Getting Your Church Unstuck From Growth Hindrances
Pastor Dan Brown offers practical suggestions for taking your church to the next level of significance.
Most of us have been stuck somewhere, somehow—in the desert sand off the main road; up a tree we climbed in our pre-adolescence; or, on a tricky algebra problem. But somehow, someway we got unstuck. When our tires spun uselessly in the sand, we tried different approaches; when the algebra equation withstood one thought, we assaulted it with another.
Getting stuck forces us to adapt our approach to life. In fact, one theory of learning says the brain is wired to solve predicaments, and true learning only happens when the mind tries to figure something out. God designed us to keep at it—knocking, seeking and asking—but to do so in close counsel with Him.
One of the shame-inducing truisms floating around the Body of Christ goes something like, “All healthy organisms grow.” Pastors of smaller or plateaued churches feel the implied jab: lack of growth is symptomatic of underlying sickness. That’s not very helpful in the real church-world. To begin with, there are limits to the size any organism can reach (Trophy trout are rare-especially in small streams), and if you keep growing after the legal age, it’s called getting fat.
We may find more solutions to what hinders our churches from growing larger if we think in terms of getting unstuck, rather than just getting bigger. Mega-congregations are the exception, not the rule, but they—like the oversized athletes who play in the NBA—get far more coverage than the many-times-more-numerous weekend warriors in leagues sponsored by local leagues.
Significance
Besides, the point is not, I hope, just to grow bigger congregations. Our true aim ought to be to grow more spiritually significant people. Rather than trying the latest sure-fire program emphases just to attract more people, we can actually focus our church growth strategies on the very things that make for bigger people. If we remember that the goal has never been to put on church per se, but to develop people with the tool called church, we can still find several ways to get our people unleashed and our churches unstuck.

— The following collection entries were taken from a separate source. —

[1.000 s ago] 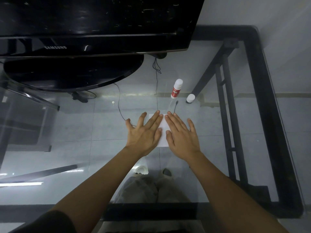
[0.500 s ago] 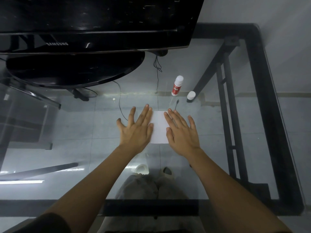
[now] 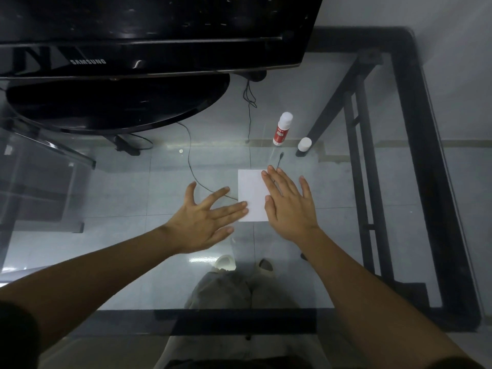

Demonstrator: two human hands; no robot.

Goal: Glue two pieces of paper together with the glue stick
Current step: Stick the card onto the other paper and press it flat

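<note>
A small white paper lies flat on the glass table; I cannot tell whether it is one sheet or two stacked. My right hand lies flat, fingers spread, covering the paper's right edge. My left hand is open with fingers apart to the left of the paper, its fingertips at the paper's lower left corner. The red and white glue stick stands upright beyond the paper. Its white cap sits on the glass to its right.
A black monitor on a round black base fills the far left. The table's black frame runs along the right and near edges. Thin cables show through the glass, with my legs below.
My left hand slid left off the paper and turned sideways, uncovering most of the sheet. My right hand stayed pressed on the right side.
</note>
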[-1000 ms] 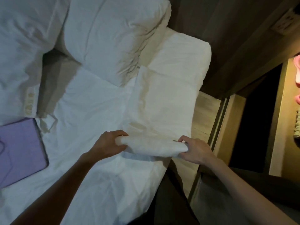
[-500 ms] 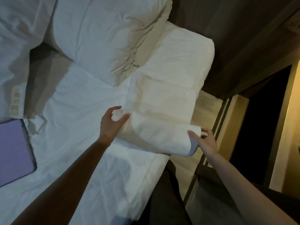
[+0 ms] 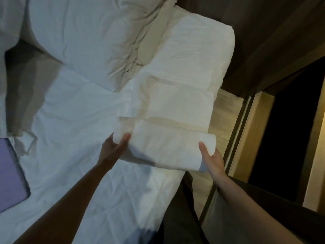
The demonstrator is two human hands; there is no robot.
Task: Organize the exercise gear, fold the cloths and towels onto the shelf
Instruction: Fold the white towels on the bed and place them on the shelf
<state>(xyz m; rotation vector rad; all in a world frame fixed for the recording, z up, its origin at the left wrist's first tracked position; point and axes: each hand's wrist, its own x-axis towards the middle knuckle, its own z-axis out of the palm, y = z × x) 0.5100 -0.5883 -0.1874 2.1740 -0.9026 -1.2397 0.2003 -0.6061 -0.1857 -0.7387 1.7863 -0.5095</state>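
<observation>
I hold a white towel (image 3: 165, 148) with both hands. The near part of it is folded over into a fat roll. The far part lies flat on the bed (image 3: 79, 124), close to the bed's right edge. My left hand (image 3: 112, 150) grips the left end of the roll, with my thumb on top. My right hand (image 3: 213, 160) grips the right end, thumb on top too. Its other fingers are tucked behind the towel, where I cannot see them. A big white pillow (image 3: 84, 37) sits past the towel. A flat purple thing (image 3: 10, 176) lies on the bed, far to my left. A wooden ledge (image 3: 223, 113) runs beside the bed on my right.
</observation>
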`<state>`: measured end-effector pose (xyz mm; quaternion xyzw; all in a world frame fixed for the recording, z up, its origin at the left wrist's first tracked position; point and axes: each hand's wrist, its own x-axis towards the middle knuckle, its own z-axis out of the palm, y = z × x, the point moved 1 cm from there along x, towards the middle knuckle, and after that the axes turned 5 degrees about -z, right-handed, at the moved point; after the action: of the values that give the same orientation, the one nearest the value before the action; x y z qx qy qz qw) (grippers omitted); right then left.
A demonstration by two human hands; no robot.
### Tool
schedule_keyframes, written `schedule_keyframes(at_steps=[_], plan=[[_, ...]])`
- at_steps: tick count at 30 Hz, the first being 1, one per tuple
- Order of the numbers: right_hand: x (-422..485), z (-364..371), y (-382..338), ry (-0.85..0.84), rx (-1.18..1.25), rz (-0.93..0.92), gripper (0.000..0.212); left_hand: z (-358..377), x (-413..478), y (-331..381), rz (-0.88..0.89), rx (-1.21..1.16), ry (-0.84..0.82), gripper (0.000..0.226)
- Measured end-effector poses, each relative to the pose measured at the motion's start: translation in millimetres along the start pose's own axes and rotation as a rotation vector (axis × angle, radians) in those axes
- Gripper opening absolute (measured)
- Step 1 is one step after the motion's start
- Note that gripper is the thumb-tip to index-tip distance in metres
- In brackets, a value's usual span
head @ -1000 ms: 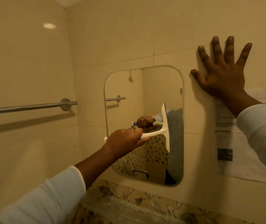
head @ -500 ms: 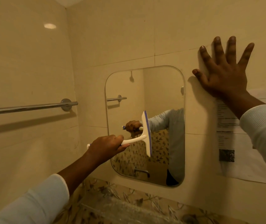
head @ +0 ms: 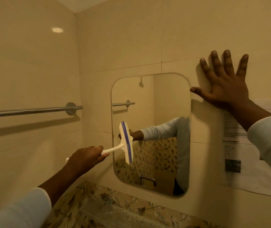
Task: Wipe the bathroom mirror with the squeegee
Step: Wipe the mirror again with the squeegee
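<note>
Left hand (head: 85, 157) clenched around squeegee (head: 126, 142) at mirror's (head: 164, 99) left edge; right hand (head: 225, 87) flat on wall (head: 164, 38).

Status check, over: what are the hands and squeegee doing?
Left hand grips squeegee handle, blade at mirror's left edge. Right hand flat on wall, fingers spread. Nothing in the way.

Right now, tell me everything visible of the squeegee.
The squeegee is T-shaped, white, plastic-looking, with a blue strip along its long head. The head stands nearly upright, slightly tilted, seemingly against the mirror near its left edge. The left hand grips its curved handle, whose end pokes out behind the fist.
</note>
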<state>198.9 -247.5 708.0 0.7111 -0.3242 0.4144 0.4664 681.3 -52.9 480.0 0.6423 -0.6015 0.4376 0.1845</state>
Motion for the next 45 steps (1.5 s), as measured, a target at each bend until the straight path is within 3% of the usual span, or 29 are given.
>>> schedule_keyframes(at_steps=[6, 25, 29, 35, 45], plan=[[-4.5, 3.9, -2.4, -0.024, -0.066, -0.062, 0.112, 0.3, -14.0, -9.8, -0.082, -0.02, 0.018, 0.058], [-3.8, 7.9, -7.9, -0.015, -0.088, -0.032, 0.114, -10.0, -15.9, 3.0, -0.155, -0.123, -0.006, 0.065], [-3.8, 8.2, -8.2, -0.011, -0.089, -0.034, 0.113, -20.1, -6.1, 35.8, -0.106, -0.19, 0.013, 0.064], [-3.3, 8.5, -7.7, -0.018, -0.087, -0.029, 0.114, -43.2, 23.4, 109.8, 0.043, -0.227, 0.079, 0.04], [-4.2, 5.2, -9.6, -0.03, -0.086, -0.026, 0.113, -61.8, 82.0, 200.8, 0.068, -0.26, 0.164, 0.038]])
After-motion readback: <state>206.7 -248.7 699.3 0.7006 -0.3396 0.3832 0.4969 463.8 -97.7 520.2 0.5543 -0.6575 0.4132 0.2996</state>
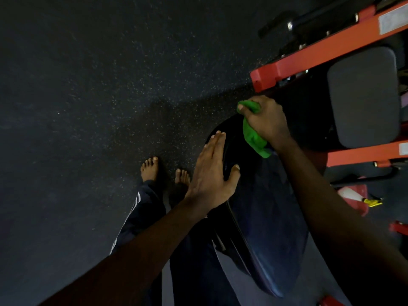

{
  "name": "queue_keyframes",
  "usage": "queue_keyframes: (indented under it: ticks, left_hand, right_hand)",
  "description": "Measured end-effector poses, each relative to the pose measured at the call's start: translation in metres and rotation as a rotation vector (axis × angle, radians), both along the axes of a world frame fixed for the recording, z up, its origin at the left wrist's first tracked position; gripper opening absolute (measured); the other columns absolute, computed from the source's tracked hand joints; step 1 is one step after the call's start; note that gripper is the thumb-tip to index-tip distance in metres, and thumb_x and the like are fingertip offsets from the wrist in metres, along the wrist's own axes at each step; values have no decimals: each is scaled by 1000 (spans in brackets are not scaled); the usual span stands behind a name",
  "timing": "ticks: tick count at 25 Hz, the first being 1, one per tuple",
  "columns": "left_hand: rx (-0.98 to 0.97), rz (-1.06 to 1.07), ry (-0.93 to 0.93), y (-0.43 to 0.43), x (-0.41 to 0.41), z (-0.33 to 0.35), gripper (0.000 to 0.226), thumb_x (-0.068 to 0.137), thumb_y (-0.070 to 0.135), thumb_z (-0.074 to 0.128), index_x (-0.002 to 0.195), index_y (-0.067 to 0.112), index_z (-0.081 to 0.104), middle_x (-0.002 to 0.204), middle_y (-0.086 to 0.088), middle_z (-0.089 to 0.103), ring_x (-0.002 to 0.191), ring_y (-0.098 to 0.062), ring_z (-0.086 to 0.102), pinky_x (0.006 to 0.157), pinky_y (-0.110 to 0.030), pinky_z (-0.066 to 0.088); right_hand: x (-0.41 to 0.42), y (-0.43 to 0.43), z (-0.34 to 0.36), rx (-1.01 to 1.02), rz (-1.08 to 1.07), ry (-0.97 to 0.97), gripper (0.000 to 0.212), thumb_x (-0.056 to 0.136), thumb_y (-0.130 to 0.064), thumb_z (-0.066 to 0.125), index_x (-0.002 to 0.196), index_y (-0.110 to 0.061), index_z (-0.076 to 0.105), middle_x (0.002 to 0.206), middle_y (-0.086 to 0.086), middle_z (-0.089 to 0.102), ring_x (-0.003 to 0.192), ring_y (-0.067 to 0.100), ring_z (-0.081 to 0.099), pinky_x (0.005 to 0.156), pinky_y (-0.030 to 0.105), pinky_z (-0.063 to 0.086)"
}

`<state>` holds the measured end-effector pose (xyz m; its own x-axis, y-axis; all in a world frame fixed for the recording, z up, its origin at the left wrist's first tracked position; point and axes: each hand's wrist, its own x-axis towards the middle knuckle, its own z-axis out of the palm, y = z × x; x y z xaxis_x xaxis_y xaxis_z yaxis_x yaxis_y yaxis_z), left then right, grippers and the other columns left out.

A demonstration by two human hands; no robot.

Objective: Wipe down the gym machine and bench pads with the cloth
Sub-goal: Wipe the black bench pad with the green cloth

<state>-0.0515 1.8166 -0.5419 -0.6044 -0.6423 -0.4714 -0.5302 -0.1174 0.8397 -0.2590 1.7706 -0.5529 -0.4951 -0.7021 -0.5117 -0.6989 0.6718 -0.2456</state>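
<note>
A long glossy black bench pad (265,228) runs from the centre toward the lower right. My right hand (265,117) is shut on a bright green cloth (254,138) and presses it against the pad's far end. My left hand (213,173) lies flat on the pad's left edge, fingers straight, thumb hooked over the rim, holding nothing. A second grey pad (364,96) sits on the red machine frame (331,51) at the upper right, just beyond my right hand.
Dark speckled rubber floor (88,107) fills the left half. My bare feet (150,168) stand beside the pad's left edge. More red frame bars (364,154) and a spray bottle with a yellow nozzle (373,202) lie at the right.
</note>
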Motion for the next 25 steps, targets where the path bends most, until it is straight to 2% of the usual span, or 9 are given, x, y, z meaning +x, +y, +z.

The statistics are clear: 80% of all churches in the U.S. average fewer than 200 attendees each weekend. Without major change in leadership style, congregational dynamics, ministry vision, or some other significant aspect of church life, churches that have existed for more than 5 years will most likely stay the size they are now, with only moderate growth over time. Studies on church growth have sought to identify possible elements that accompany increases in the size of congregations. Some pastors mistakenly criticize church growth statistics, claiming that numbers do not tell the whole story: one’s passion for Jesus, one’s radical obedience to the prompting of the Holy Spirit, one’s diligent study of the scriptures, etc. cannot easily be translated into numbers for analysis. That is true, but if we presume that every pastor is equally diligent and committed, then other differences can tell us something interesting about what elements may promote or retard church! growth.